Search code examples
calgorithmsortingparallel-processingopenmp

Parallel Bubble Sort is blocked


My OpenMP program blocks on the first "for" loop of the following code, without any apparent reason. I'm simply trying to parallelize a Bubble Sort.

Below is a complete code reproducing the issue :

#include <stdint.h>
#include <stdbool.h>
#include <stdlib.h>
#include <omp.h>

static int N_THREADS;
#define CHUNK_SIZE (size/N_THREADS)

void
parallel_bubble_sort(uint64_t *T, const uint64_t size)
{
    register bool swapped;
    register uint64_t swap;
    register int i,j;

    #pragma omp parallel private(swap,i,j)
    do {
        swapped = false;

        #pragma omp for schedule(static) reduction(||:swapped)
        for (j=0; j<N_THREADS; j++)
        for (i=j*CHUNK_SIZE+1; i<=(j+1)*CHUNK_SIZE-1; i++)
        if (T[i-1] > T[i]) {
            swap = T[i-1];
            T[i-1] = T[i];
            T[i] = swap;
            swapped = true;
        }

        #pragma omp for schedule(static) reduction(||:swapped)
        for (i=CHUNK_SIZE-1; i<size-CHUNK_SIZE; i+=CHUNK_SIZE)
        if (T[i] > T[i+1]) {
            swap = T[i];
            T[i] = T[i+1];
            T[i+1] = swap;
            swapped = true;
        }
    } while(swapped);
}

int main ()
{
    uint64_t i;
    uint64_t N = 1024;
    N_THREADS = omp_get_max_threads();

    uint64_t *X = (uint64_t *) malloc(N * sizeof(uint64_t));
    for (i = 0 ; i < N ; i++) X[i] = N-i;

    parallel_bubble_sort(X, N);
    free(X);
}

Some additional context:

  • T* is a pointer to an array of type uint64_t
  • size is the size of the array
  • CHUNK_SIZE is simply size/NUM_THREADS (which is also the default chunk size value OpenMP uses in the static scheduling mode, so I should get the same behavior if I remove this from the clause)

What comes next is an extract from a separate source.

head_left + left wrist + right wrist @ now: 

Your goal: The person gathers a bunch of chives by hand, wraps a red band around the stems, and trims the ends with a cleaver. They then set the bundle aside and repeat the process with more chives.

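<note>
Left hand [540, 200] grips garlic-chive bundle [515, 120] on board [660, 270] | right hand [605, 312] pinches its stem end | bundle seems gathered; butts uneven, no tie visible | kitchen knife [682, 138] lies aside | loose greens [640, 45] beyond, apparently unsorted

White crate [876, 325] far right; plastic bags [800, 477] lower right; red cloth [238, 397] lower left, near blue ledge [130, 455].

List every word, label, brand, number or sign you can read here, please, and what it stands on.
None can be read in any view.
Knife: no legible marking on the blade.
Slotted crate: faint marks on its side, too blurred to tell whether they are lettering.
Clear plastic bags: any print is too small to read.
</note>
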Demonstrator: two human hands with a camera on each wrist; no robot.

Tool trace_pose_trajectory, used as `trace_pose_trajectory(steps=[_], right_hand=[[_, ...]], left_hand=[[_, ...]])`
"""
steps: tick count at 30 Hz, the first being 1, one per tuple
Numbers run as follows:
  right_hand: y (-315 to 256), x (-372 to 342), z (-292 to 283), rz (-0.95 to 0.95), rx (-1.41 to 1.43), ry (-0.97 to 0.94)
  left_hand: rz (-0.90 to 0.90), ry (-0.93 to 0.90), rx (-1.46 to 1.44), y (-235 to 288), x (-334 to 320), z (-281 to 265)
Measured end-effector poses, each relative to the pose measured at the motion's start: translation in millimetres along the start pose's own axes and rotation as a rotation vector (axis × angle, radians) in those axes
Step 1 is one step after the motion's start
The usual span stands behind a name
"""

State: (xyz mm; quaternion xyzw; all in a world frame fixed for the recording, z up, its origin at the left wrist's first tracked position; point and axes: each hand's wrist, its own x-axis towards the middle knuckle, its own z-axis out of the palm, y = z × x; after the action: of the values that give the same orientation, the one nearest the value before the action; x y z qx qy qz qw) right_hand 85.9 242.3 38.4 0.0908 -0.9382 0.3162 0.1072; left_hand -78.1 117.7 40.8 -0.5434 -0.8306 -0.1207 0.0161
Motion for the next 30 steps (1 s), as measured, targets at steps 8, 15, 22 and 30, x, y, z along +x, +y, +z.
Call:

Regarding the logic behind the code:

  • In the first loop, I divide my array into chunks, and I propagate bubbles separately without overlap between threads
  • In the second loop, I make sure the bubbles propagate at the borders

More details about the issue I have while executing:

  • My program is stuck on the first "for" loop. I have localized where the program blocks using #pragma omp single, and a simple print statement.

Solution

  • The cause of the deadlock is a data race condition in your outermost loop:

    do {
       swapped = false;  // <--- here
       ...
    } while(swapped);    // <--- here
    

    The race happens becase there is no guarantee that all threads will arrive at the instruction implementing the while(swapped) conditional at the same time. Imagine you have two threads. Thread 0 finishes the second parallel loop, sees that swapped is true, passes through the loop conditional and then starts again the loop body by setting swapped to false. If thread 1 reaches the the conditional before thread 0 was able to set swapped to false, it too will start a new iteration. But if arrives a bit too late, swapped will be false and the loop will terminate. As a result, thread 1 will not join the parallel loop and thread 0 will forever wait at the implicit synchronisation barrier.

    The solution is to make sure that all threads have a consistent view of what the value of swapped is when they make a decision whether to start a new iteration or not. The simplest solution is to insert a barrier right before setting swapped to false:

    do {
       #pragma omp barrier
       swapped = false;
       ...
    } while(swapped);
    

    Also, having all threads reset swapped is not really necessary and it may possibly (not sure about it) go against the OpenMP spec that forbids concurrent access to the original variable before the reduction is complete. I'm not sure if it applies to modifications before the reduction region (as I wasn't sure a couple of years ago) and there was a paragraph deleted from the OpenMP 4.5 spec regarding concurrent access, but just to be safe, I'd give the assingment the single treatment:

    do {
       #pragma omp barrier
       #pragma omp single
       swapped = false;
       ...
    } while(swapped);